__Work request__
The whole listing below needs to be duplicated exactly, pictures aside.

┌────────

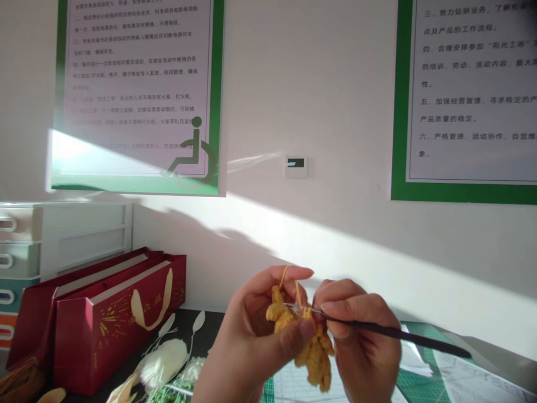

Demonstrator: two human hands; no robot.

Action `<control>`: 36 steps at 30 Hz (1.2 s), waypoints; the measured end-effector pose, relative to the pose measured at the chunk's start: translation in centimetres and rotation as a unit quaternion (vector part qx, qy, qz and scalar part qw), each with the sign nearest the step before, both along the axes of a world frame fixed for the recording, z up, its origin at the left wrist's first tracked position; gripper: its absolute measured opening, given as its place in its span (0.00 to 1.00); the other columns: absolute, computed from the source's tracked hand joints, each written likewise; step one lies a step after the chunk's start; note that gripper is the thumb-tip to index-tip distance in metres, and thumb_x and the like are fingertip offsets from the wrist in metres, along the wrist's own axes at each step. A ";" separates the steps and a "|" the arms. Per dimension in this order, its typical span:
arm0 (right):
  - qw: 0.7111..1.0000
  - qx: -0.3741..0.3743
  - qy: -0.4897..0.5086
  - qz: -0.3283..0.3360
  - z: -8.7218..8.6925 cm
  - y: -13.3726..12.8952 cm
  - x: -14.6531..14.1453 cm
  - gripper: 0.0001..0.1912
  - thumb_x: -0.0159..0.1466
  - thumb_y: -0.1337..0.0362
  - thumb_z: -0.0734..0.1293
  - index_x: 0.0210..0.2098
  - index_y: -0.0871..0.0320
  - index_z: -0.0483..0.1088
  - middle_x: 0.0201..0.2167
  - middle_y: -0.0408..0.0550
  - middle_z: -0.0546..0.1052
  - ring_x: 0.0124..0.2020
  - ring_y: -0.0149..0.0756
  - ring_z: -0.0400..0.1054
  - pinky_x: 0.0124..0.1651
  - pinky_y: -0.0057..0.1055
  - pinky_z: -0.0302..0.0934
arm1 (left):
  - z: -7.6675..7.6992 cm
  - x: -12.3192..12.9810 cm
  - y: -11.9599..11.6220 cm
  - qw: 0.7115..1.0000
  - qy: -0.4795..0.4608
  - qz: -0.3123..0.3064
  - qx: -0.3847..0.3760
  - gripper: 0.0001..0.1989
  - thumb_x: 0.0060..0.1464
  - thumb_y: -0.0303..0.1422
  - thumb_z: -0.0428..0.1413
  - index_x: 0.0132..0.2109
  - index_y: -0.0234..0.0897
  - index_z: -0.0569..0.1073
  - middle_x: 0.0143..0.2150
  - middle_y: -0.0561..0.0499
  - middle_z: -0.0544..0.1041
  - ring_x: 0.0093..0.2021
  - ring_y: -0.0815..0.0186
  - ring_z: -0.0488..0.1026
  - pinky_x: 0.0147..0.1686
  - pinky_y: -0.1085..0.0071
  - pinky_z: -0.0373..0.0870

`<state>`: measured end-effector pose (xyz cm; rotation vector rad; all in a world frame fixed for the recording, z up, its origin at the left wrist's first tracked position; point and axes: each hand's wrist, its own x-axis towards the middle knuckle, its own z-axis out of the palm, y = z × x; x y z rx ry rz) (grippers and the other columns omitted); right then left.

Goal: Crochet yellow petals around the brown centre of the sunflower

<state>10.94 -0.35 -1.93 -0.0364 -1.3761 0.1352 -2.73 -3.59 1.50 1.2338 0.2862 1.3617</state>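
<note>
A yellow crocheted piece (316,358) with bumpy, petal-like lobes hangs between my hands above the table. My left hand (264,330) pinches it between thumb and fingers, and a strand of yellow yarn (284,275) loops over the raised index finger. In my right hand (363,330) is a crochet hook (398,334) with a dark handle, gripped near its metal end. The metal shaft points left and touches the top of the yellow piece, where loops lie around it. My left fingers and thumb hide part of the piece.
Red gift bags (121,313) stand at left beside stacked drawers (25,257). White yarn (163,364) and green yarn (174,392) lie near the bags. A green cutting mat (423,386) and papers (474,378) are at right. Behind is a wall with a thermostat (296,167) and posters (138,84).
</note>
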 end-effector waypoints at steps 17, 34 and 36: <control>0.923 -0.257 0.035 0.283 0.1 -0.6 -0.1 0.12 0.74 0.57 0.61 0.35 0.53 0.66 0.24 0.36 0.66 0.18 0.22 0.49 0.19 0.19 0.52 | -0.2 0.1 0.9 0.995 -0.001 -0.088 0.050 0.05 0.52 0.24 0.70 0.37 0.36 0.84 0.32 0.50 0.81 0.31 0.66 0.80 0.37 0.70 0.77; 0.983 -0.153 0.039 0.095 0.3 -0.1 1.0 0.04 0.72 0.61 0.66 0.40 0.51 0.73 0.33 0.44 0.78 0.37 0.35 0.75 0.39 0.32 0.73 | -1.1 0.2 1.0 0.993 0.074 0.057 0.070 0.22 0.49 0.28 0.73 0.52 0.43 0.83 0.44 0.45 0.79 0.45 0.57 0.76 0.44 0.66 0.75; 0.984 -0.151 0.049 0.083 0.4 -0.1 1.3 0.04 0.71 0.60 0.67 0.40 0.51 0.73 0.33 0.44 0.78 0.37 0.34 0.74 0.39 0.30 0.71 | -1.0 0.4 0.9 0.993 0.069 0.067 0.062 0.20 0.48 0.27 0.73 0.50 0.43 0.84 0.42 0.47 0.79 0.45 0.58 0.76 0.44 0.67 0.75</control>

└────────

__Exercise result__
Demonstrator: two human hands; no robot.

Action `<control>`: 36 steps at 30 Hz (1.2 s), waypoints; the measured end-effector pose, relative to the pose measured at the chunk's start: translation in centimetres and rotation as a unit quaternion (vector part qx, qy, qz and scalar part qw), each with the sign nearest the step before, both along the axes of a world frame fixed for the recording, z up, its origin at the left wrist's first tracked position; gripper: its absolute measured opening, given as its place in its span (0.00 to 1.00); the other columns: absolute, computed from the source's tracked hand joints, each written likewise; step one lies a step after the chunk's start; note that gripper is the thumb-tip to index-tip distance in metres, and thumb_x and the like are fingertip offsets from the wrist in metres, along the wrist's own axes at each step. A ";" separates the steps and a "|" the arms. Per dimension in this order, its typical span:
arm0 (right):
  - qw: 0.7111..1.0000
  - qx: -0.3741..0.3743
  - qy: -0.4897..0.5086
  - qz: -0.3283..0.3360
  - z: -8.7218..8.6925 cm
  - y: -13.3726..12.8952 cm
  - x: -14.6531..14.1453 cm
  - gripper: 0.0001..0.1912
  - thumb_x: -0.0159..0.1466
  - thumb_y: -0.1337..0.0362
  - thumb_z: -0.0734..0.1293
  - index_x: 0.0210..0.2098
  - index_y: -0.0871..0.0320
  - index_z: -0.0483..0.1088
  - middle_x: 0.0201..0.2167
  - middle_y: -0.0408..0.0550
  - middle_z: -0.0546..0.1052
  - ring_x: 0.0124..0.2020
  - ring_y: -0.0149..0.0756
  - ring_z: -0.0400..0.1054
  - pinky_x: 0.0124..0.1651
  - pinky_y: -0.0057..0.1055
  - pinky_z: -0.0302..0.0934
arm1 (left):
  - z: -7.6675..7.6992 cm
  - x: -12.3192..12.9810 cm
  - y: -11.9599..11.6220 cm
  - qw: 0.7115..1.0000
  - qy: -0.4795..0.4608
  - qz: -0.3123..0.3064
  - qx: -0.3847..0.3760
  - gripper: 0.0001..0.1989
  - thumb_x: 0.0060..0.1464
  - thumb_y: -0.0303..0.1422
  - thumb_z: -0.0428..0.1413
  - index_x: 0.0132..0.2109
  - index_y: -0.0234..0.0897
  - index_z: -0.0569..0.1073
  - middle_x: 0.0143..0.2150
  - middle_y: -0.0561..0.0499
  - middle_z: -0.0544..0.1041
  - ring_x: 0.0093..0.2021
  - ring_y: -0.0815..0.0186
  - ring_z: -0.0488..0.1026
  - pinky_x: 0.0147..0.1686
  - pinky_y: -0.1085..0.0071
  - pinky_z: -0.0373..0.0870

`<state>`: measured end-effector pose (xyz cm; rotation vector rad; all in a world frame fixed for the recording, z up, its origin at the left wrist's first tracked position; point and axes: each hand's wrist, its own x-axis towards the middle knuckle, its own z-axis out of the palm, y = z × x; x y z rx ry rz) (grippers and the other columns omitted); right then left.

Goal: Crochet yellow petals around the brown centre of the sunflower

<state>10.94 -0.35 -1.93 -0.0364 -1.3761 0.1352 -2.73 -3.59 1.50 1.2338 0.2862 1.3617</state>
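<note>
A yellow crocheted piece (316,358) with bumpy, petal-like lobes hangs between my hands above the table. My left hand (264,330) pinches it between thumb and fingers, and a strand of yellow yarn (284,275) loops over the raised index finger. In my right hand (363,330) is a crochet hook (398,334) with a dark handle, gripped near its metal end. The metal shaft points left and touches the top of the yellow piece, where loops lie around it. My left fingers and thumb hide part of the piece.
Red gift bags (121,313) stand at left beside stacked drawers (25,257). White yarn (163,364) and green yarn (174,392) lie near the bags. A green cutting mat (423,386) and papers (474,378) are at right. Behind is a wall with a thermostat (296,167) and posters (138,84).
</note>
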 end-effector waypoints at steps 17, 34 and 36: <control>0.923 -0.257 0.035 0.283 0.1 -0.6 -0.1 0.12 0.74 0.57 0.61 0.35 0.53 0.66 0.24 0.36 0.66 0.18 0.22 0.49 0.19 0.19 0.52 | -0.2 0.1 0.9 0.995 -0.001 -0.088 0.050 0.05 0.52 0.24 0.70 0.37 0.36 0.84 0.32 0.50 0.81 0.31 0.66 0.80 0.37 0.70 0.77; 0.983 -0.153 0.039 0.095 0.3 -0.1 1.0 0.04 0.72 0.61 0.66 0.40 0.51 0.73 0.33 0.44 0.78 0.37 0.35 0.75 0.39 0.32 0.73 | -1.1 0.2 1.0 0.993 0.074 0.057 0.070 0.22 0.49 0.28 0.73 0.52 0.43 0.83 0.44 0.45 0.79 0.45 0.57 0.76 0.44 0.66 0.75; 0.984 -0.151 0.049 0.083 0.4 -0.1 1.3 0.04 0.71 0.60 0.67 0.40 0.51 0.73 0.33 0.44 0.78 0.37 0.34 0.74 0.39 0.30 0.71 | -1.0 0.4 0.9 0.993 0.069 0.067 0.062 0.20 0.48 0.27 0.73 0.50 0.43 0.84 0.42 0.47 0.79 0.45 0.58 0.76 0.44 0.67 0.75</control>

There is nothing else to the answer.